* _What needs to be done_: Output word for word the lines from the one with "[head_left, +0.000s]" to the final line of the data, both ends included, but skip the pictures.

-- Data shown follows --

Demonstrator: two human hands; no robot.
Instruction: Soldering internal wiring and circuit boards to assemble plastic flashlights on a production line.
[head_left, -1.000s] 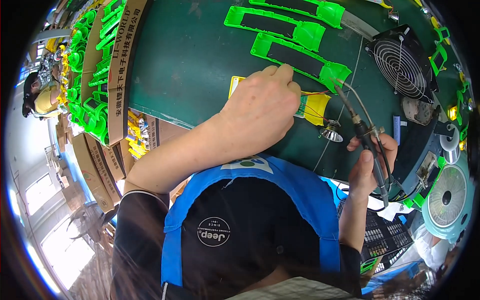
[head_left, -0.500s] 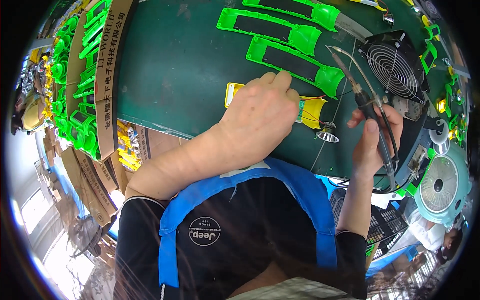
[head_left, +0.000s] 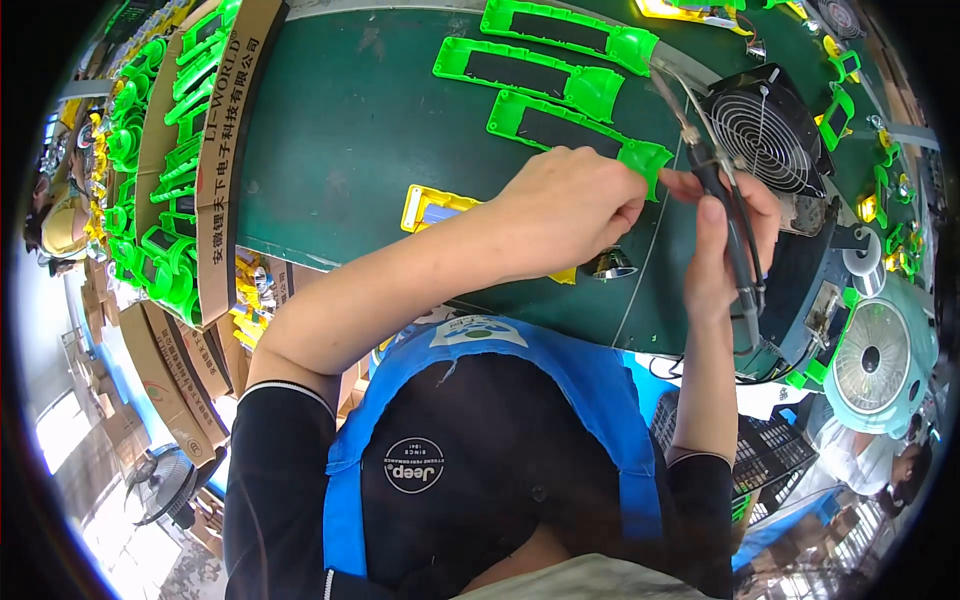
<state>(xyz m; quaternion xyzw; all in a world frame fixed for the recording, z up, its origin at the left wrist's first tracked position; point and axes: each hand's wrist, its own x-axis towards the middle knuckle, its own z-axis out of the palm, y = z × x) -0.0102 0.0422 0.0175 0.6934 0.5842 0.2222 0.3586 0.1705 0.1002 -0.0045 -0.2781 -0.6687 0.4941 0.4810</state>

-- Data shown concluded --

* _Output for this task_:
[head_left, +0.000s] 
<state>(xyz m; quaternion xyzw; all in a world frame fixed for the recording, z up, its origin at the left wrist's first tracked position; point and axes: each hand's wrist, its own x-axis towards the middle knuckle, its own z-axis out of the palm, y = z × x) -0.0102 0.0422 0.0175 0.6934 0.5842 0.2222 0.3586 0.1705 0.1002 -0.0045 -0.2781 -0.6687 0.4941 0.4810</state>

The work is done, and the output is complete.